## Task prompt
Your task is to copy the lines of the data below from the line holding "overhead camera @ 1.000" through the line holding "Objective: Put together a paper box", inclusive, exactly and with nothing added.
━━━ Records for the exercise ━━━
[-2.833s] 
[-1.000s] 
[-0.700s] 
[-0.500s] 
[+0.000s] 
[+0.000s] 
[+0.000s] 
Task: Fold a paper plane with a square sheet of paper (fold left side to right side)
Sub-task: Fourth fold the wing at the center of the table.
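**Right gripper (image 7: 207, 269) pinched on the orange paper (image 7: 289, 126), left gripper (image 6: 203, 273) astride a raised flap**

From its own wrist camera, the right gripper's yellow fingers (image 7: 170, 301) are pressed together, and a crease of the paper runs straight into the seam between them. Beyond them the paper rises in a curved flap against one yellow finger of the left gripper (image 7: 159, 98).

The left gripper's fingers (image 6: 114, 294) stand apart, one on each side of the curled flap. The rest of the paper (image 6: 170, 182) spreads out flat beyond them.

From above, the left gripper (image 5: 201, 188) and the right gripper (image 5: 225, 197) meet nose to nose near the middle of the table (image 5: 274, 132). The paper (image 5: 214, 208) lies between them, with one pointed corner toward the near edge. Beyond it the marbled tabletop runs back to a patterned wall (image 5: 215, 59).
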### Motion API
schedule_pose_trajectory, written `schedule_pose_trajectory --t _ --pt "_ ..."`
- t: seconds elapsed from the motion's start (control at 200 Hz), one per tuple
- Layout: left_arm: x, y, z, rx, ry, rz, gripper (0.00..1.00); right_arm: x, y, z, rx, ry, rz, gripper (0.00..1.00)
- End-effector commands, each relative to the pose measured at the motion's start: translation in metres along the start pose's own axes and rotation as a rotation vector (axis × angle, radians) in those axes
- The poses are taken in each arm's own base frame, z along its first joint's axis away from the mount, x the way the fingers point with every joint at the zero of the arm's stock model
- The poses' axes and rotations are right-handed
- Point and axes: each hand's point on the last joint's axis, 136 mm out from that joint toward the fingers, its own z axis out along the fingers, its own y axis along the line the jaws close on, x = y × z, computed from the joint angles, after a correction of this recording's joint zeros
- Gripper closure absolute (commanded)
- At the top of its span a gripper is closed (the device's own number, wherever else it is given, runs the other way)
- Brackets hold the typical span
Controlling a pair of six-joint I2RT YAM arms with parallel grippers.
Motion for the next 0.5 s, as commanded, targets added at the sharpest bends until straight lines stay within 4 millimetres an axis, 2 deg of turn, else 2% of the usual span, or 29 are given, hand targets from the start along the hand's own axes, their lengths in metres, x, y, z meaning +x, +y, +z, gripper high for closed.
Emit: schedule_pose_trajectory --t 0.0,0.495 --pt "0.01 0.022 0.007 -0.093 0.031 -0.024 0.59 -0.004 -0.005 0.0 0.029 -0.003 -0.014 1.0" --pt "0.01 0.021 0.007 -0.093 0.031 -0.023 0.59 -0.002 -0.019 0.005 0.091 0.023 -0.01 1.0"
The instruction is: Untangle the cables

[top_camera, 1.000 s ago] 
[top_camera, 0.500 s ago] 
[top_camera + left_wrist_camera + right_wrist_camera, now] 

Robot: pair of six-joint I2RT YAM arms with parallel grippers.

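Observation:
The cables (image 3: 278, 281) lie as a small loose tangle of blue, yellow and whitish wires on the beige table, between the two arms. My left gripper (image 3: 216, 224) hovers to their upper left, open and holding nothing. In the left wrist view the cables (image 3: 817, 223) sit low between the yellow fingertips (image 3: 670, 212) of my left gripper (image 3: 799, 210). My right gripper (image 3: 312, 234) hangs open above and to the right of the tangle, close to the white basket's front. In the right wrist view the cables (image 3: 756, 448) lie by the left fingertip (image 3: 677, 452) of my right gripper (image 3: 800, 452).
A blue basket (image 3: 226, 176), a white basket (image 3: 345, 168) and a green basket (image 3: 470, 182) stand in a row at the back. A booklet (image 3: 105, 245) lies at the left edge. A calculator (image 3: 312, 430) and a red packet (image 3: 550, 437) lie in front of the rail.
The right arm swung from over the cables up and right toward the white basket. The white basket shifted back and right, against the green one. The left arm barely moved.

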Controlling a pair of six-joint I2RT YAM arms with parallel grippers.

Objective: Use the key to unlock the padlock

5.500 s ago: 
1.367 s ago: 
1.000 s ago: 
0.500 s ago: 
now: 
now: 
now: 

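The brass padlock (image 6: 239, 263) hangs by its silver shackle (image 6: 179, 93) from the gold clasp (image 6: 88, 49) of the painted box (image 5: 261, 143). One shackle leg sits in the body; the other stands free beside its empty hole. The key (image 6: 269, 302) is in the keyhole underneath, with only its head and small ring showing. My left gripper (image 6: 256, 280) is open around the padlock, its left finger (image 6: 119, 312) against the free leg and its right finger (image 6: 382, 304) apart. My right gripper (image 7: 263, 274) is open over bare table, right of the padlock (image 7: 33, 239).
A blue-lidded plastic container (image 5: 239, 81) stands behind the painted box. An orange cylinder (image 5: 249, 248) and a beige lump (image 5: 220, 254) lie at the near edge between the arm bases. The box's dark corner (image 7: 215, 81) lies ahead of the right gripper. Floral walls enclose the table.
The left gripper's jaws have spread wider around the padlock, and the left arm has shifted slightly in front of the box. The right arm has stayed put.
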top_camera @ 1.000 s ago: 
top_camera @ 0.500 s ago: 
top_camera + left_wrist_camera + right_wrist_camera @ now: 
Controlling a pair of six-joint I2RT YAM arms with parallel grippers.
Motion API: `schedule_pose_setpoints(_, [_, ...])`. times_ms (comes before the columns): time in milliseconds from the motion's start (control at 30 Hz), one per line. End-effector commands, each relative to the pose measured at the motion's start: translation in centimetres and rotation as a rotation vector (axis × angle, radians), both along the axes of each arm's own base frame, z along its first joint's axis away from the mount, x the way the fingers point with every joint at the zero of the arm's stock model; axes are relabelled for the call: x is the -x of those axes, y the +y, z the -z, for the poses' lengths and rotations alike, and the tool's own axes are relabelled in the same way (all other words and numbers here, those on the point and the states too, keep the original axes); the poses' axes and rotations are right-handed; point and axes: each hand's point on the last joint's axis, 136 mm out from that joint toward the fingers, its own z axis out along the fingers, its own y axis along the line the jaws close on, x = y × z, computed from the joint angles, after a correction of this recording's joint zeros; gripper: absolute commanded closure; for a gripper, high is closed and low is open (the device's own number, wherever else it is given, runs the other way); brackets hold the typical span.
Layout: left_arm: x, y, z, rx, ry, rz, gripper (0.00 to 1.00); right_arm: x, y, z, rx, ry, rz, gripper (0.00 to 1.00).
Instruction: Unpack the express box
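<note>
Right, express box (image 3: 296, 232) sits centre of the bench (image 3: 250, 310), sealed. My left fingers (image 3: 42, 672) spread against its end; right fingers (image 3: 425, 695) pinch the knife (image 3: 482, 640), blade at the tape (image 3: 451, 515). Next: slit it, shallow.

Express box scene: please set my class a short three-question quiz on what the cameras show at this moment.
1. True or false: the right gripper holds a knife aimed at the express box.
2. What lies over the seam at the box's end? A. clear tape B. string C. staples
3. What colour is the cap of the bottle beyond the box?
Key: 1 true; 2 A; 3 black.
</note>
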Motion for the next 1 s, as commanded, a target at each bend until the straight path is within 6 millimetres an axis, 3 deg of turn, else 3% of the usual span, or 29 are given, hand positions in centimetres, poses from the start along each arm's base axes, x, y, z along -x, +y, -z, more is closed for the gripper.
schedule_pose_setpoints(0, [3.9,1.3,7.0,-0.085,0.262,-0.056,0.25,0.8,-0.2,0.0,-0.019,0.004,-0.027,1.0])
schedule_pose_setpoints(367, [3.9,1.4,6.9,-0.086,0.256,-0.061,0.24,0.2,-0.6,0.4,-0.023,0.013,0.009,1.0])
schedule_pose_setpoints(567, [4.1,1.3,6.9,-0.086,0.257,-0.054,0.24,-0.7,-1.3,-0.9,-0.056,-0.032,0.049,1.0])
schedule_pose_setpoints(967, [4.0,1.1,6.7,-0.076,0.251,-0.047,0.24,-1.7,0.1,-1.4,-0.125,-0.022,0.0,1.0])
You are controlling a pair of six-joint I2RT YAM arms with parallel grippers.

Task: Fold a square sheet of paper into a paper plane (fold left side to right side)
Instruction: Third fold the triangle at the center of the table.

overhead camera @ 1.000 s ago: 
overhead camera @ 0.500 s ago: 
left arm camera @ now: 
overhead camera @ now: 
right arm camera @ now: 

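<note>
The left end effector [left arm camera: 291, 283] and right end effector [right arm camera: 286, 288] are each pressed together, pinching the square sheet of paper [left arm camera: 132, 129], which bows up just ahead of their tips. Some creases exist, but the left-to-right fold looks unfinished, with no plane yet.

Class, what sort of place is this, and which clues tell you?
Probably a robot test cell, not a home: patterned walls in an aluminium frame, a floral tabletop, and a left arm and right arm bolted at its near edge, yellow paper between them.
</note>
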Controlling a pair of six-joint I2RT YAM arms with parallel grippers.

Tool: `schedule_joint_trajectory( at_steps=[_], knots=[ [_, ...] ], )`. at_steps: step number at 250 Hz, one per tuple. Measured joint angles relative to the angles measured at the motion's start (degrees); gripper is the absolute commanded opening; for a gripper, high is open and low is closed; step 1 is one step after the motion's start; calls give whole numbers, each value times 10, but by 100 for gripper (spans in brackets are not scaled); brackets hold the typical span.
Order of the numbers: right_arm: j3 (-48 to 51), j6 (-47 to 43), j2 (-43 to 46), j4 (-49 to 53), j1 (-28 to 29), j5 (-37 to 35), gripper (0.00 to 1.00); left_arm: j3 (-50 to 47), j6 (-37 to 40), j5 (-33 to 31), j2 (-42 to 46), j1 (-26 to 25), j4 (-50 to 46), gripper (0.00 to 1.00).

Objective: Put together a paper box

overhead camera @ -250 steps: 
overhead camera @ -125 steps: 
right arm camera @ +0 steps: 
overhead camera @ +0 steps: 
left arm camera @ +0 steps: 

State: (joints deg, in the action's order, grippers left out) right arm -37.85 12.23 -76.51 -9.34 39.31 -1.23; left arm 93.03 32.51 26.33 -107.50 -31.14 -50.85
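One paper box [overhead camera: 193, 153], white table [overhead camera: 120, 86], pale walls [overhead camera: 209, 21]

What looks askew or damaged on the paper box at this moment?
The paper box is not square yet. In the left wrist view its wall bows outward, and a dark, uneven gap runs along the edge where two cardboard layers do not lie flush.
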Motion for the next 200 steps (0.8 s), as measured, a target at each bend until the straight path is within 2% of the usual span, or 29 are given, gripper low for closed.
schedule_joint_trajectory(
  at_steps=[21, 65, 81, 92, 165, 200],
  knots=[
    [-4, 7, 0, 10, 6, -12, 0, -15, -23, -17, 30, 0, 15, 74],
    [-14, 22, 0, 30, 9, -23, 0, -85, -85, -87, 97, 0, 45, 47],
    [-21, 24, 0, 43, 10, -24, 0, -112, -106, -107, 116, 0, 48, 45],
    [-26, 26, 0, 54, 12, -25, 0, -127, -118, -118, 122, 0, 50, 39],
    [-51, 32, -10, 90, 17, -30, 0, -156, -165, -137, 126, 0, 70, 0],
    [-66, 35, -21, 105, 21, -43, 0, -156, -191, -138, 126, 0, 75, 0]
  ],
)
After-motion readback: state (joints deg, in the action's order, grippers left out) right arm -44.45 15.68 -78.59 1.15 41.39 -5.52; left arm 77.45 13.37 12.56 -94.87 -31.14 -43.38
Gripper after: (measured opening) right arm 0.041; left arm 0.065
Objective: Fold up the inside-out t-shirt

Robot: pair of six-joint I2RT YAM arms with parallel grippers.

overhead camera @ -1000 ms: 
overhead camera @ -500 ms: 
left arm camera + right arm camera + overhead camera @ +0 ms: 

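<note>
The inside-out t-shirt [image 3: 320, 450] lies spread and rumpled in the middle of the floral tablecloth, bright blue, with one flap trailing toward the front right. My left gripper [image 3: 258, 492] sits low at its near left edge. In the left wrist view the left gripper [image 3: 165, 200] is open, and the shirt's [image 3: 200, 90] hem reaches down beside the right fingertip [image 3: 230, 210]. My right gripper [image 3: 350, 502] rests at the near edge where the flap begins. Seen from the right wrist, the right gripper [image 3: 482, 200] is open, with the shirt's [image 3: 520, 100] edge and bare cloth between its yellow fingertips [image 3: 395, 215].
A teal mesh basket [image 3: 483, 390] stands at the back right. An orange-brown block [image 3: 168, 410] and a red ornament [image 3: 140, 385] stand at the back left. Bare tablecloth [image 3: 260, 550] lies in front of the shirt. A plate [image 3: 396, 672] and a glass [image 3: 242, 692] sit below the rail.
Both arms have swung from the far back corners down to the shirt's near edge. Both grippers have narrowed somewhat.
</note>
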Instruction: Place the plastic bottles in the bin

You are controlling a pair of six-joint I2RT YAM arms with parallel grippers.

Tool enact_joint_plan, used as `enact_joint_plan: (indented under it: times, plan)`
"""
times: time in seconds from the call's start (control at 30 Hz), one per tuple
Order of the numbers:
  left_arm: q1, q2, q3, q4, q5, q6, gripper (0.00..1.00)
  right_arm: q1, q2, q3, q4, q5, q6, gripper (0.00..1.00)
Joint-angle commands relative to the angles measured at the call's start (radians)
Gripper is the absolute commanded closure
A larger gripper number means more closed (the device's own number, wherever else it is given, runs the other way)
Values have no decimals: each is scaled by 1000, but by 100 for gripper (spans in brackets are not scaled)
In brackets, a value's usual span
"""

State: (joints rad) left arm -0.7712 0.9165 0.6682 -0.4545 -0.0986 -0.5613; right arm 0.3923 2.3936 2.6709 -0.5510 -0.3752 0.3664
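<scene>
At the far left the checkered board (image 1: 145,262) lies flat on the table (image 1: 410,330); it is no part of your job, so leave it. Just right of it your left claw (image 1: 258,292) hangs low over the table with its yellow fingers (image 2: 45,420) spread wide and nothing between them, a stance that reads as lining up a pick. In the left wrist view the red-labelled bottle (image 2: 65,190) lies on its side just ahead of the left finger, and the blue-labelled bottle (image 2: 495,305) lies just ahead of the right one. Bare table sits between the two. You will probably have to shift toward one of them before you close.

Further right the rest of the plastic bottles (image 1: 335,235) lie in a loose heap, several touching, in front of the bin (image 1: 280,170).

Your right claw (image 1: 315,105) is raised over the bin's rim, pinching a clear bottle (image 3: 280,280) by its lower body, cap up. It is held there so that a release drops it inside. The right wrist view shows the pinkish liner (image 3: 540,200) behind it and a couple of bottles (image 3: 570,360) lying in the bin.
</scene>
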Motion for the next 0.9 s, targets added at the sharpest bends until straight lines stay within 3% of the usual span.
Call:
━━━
## Finished exercise
overhead camera @ 1.000 s ago: 
overhead camera @ 0.500 s ago: 
left arm camera @ now: 
overhead camera @ now: 
right arm camera @ now: 

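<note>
The left end effector [left arm camera: 291, 283] and right end effector [right arm camera: 286, 288] are each pressed together, pinching the square sheet of paper [left arm camera: 132, 129], which bows up just ahead of their tips. Some creases exist, but the left-to-right fold looks unfinished, with no plane yet.

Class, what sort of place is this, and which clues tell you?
Probably a robot test cell, not a home: patterned walls in an aluminium frame, a floral tabletop, and a left arm and right arm bolted at its near edge, yellow paper between them.
</note>
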Controlling a pair of six-joint I2RT YAM arms with parallel grippers.

Tool: `schedule_joint_trajectory( at_steps=[_], knots=[ [_, ...] ], )`. at_steps: step number at 250 Hz, one per tuple. Measured joint angles relative to the angles measured at the motion's start (degrees); gripper is the absolute commanded opening; for a gripper, high is open and low is closed; step 1 is one step after the motion's start; calls give whole numbers, each value times 10, but by 100 for gripper (spans in brackets are not scaled); brackets hold the typical span.
Order of the numbers: right_arm: j3 (-48 to 51), j6 (-47 to 43), j2 (-43 to 46), j4 (-49 to 53), j1 (-28 to 29), j5 (-37 to 35), gripper (0.00 to 1.00); left_arm: j3 (-50 to 47), j6 (-37 to 40), j5 (-33 to 31), j2 (-42 to 46), j1 (-26 to 25), j4 (-50 to 46), gripper (0.00 to 1.00).

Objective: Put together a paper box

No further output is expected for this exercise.